The latest industry’s short-term insurance quarterly report shared by the regulator ending 30 June 2025 shows the majority of policies reported during the half year were under the motor line of business. Projections point at sustained growth.

According to industry projections, Zimbabwe’s motor insurance market is set to reach a gross written premium of about US$563 million in 2025, with spending per capita estimated at US$32.43. Analysts expect the market to expand modestly at an annual rate of 1.69% through 2030, driven primarily by sustained vehicle imports and gradual adoption of comprehensive coverage.

“The motor vehicle insurance market in Zimbabwe is witnessing a surge in demand due to an increase in vehicle ownership and a growing awareness of the importance of insurance coverage,” said Munashe Chikwinya, an economist.

Steady growth

Motor vehicle insurance has continued its upward trajectory, cementing its dominance as the leading class within the short-term insurance market. According to the Insurance and Pensions Commission (IPEC) second-quarter performance reports, motor insurance has consistently accounted for the bulk of gross written premiums (GWP) over the past five years.

In 2021, the segment contributed US$16.63 million, rising to US$19.98 million in 2022. The growth accelerated sharply in 2023, with GWP surging to US$34.24 million—a remarkable 71% increase. The momentum carried into 2024, when motor insurance premiums reached US$38.91 million in the same quarter. As of 30 June 2025, the figure has climbed further to US$47.05 million, underscoring both the growing demand for vehicle cover and the pivotal role motor insurance continues to play in sustaining the short-term insurance sector’s overall performance.

Chikwinya attributes the uptick to a combination of factors, including increased vehicle imports and a gradual shift toward comprehensive cover among middle-income motorists seeking to safeguard their assets.

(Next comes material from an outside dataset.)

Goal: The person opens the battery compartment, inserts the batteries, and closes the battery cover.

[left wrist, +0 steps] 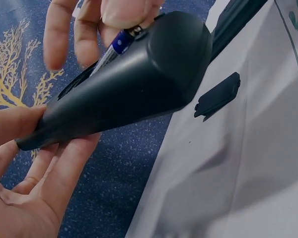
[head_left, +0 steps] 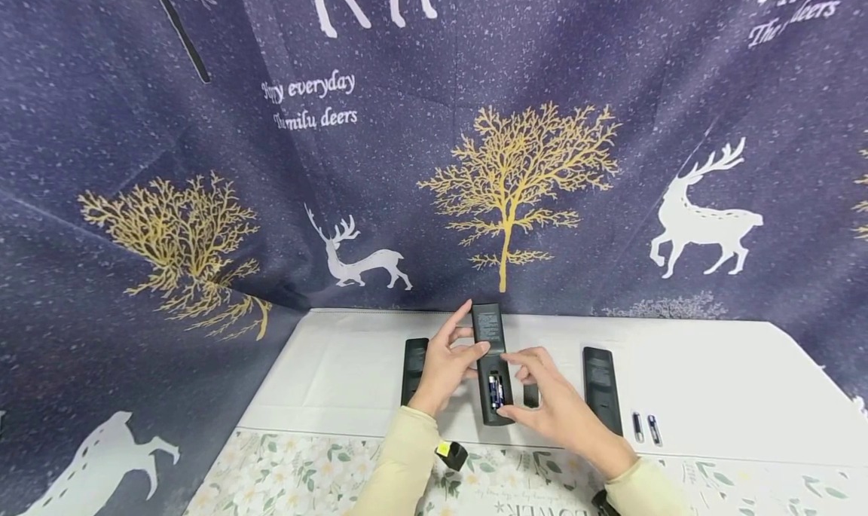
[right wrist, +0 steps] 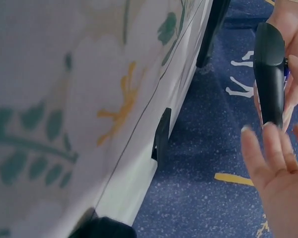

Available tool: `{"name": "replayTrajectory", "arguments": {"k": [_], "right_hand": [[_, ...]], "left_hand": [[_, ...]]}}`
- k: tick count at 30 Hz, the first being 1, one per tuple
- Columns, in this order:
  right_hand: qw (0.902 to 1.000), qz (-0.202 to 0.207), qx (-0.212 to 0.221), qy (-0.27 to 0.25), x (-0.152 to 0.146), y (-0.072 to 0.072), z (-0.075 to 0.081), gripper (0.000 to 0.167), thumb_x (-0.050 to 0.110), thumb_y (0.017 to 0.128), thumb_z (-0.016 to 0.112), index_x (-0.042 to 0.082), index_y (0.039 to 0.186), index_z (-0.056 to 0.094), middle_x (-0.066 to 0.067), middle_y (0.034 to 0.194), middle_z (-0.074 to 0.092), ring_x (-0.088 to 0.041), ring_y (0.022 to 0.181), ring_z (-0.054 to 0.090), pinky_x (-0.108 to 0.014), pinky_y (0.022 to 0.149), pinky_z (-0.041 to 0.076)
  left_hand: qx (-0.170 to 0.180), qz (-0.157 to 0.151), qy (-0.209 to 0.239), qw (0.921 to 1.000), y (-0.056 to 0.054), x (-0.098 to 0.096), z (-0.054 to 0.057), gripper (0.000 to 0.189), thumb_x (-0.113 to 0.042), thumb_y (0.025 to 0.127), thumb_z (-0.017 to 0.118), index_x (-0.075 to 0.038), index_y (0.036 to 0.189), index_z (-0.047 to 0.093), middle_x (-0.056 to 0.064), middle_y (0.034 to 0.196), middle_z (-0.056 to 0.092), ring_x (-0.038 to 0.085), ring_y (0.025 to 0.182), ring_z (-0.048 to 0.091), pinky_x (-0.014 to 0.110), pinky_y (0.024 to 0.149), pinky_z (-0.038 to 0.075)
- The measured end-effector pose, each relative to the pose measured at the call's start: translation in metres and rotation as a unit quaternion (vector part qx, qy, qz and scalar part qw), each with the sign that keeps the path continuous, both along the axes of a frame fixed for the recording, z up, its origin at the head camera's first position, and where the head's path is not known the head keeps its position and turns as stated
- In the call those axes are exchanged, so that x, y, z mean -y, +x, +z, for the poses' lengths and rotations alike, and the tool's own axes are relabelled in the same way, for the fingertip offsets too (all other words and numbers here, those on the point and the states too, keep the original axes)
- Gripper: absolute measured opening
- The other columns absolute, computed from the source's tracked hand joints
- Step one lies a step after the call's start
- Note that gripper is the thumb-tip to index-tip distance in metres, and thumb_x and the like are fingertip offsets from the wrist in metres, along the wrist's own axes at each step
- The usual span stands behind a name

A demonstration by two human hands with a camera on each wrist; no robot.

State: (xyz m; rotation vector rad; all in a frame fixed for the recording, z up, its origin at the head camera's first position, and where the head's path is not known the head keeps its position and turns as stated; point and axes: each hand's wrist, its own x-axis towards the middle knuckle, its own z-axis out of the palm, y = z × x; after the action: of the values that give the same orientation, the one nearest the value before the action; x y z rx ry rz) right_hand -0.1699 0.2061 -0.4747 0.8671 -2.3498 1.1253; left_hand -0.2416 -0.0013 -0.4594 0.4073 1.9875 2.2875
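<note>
A black remote (head_left: 493, 364) is held up between two hands, its back turned to the person and its battery bay uncovered. Two batteries (head_left: 496, 392) lie in the bay, but the left-wrist view shows an end standing proud, so the fit looks unfinished.

The left hand (head_left: 444, 369) steadies the remote, thumb across its back and fingers closed around the side and underside. The right hand (head_left: 552, 399) presses its thumb on a battery end at the remote's lower part; its other fingers reach out loosely, slightly spread, the index finger at the remote's edge. Whether any of them bears weight cannot be told.

By all appearances, the loading is well along and the closing is not yet done: the cover (head_left: 531, 395) lies just right of the remote, down on the white table (head_left: 719, 395).

Farther out, a second remote (head_left: 415, 361) lies left of the held one, partly hidden by the left hand, and a third remote (head_left: 601, 388) to its right. Beyond that, well right of the held remote, two loose batteries (head_left: 654, 429) lie side by side, not in any remote. A deer-print backdrop (head_left: 434, 64) hangs behind it.
</note>
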Motion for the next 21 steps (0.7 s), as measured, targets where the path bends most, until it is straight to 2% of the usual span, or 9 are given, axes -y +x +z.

“Motor insurance has become the backbone of the short-term industry,” said Innocent Chisveto, a risk insurance consultant and BeForward Japan Agent in Harare. “With the volume of imported vehicles entering the market each month, insurers are seeing consistent demand for third-party and comprehensive policies. It’s one of the few growth areas in an otherwise constrained economy.”

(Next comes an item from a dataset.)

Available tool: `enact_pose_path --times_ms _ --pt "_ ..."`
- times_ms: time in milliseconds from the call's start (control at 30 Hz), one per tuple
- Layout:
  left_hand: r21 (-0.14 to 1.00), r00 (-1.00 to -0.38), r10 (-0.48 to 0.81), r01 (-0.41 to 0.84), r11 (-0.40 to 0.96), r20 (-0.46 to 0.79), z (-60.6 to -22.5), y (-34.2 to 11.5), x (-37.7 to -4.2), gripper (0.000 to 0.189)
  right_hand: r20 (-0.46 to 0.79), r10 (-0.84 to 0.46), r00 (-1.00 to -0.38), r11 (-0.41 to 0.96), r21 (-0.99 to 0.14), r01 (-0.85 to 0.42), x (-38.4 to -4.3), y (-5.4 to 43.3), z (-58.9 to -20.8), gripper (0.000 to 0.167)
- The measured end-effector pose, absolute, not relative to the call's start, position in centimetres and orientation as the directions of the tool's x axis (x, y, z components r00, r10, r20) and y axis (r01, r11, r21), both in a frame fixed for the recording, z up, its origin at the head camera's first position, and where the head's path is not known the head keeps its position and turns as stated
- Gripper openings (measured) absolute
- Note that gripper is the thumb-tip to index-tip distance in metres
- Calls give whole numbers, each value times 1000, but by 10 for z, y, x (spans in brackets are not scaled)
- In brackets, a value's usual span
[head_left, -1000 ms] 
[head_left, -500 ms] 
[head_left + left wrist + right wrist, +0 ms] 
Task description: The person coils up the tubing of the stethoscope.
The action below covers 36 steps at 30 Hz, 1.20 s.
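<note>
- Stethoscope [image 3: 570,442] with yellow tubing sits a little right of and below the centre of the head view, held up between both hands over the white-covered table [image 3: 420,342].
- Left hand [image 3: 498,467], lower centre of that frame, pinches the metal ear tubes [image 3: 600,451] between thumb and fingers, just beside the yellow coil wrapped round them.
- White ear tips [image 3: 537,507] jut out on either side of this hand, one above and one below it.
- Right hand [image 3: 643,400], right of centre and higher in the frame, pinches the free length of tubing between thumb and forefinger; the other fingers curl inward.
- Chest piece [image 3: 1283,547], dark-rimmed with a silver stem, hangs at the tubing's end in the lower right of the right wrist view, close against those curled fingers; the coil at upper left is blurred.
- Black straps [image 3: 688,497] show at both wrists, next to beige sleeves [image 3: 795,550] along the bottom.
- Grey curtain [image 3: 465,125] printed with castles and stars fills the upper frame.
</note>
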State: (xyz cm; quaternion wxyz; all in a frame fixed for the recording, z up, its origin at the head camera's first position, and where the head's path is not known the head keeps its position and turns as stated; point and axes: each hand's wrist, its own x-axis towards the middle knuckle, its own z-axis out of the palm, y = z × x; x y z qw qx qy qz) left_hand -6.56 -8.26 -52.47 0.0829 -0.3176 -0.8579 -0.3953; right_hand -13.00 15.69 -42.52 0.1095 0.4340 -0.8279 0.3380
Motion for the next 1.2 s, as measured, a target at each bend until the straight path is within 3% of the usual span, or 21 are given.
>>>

According to Focus2move, a consulting firm in the motor vehicle industry, few Zimbabweans buy new vehicles—approximately 2,700 per annum. Most of the motorists depend on used imports. Data from the Zimbabwe National Statistics Agency (ZimStat) show that vehicle imports grew by over 25% in 2024, compared to the previous year, with more than 70,000 vehicles—mostly used cars from Japan, Singapore and the United Kingdom, brought into the country.

Analysts link this trend to the partial liberalisation of import regulations and a growing preference for owning personal vehicles as public transport gets more chaotic. The appreciation of the Zimbabwe dollar in parts of 2024 and the wide availability of foreign currency in the informal market have also made vehicle purchases more attainable for many urban Zimbabweans.

“Cars have become both a status symbol and a functional necessity,” said Chikwinya. “The unreliable public transport system and the need for mobility in small-scale trading and informal business have made car ownership a practical choice. This, in turn, expands the base for motor insurance uptake.”

To capture this growing market, several insurers have rolled out digital insurance platforms allowing customers to buy and renew policies online. These innovations are improving convenience.

The government introduced another Statutory Instrument (SI 111 of 2024) which amended previous restrictions on vehicle imports, repealing previous restrictions of SI 89 of 2021 which required an import licence for specific second-hand vehicles.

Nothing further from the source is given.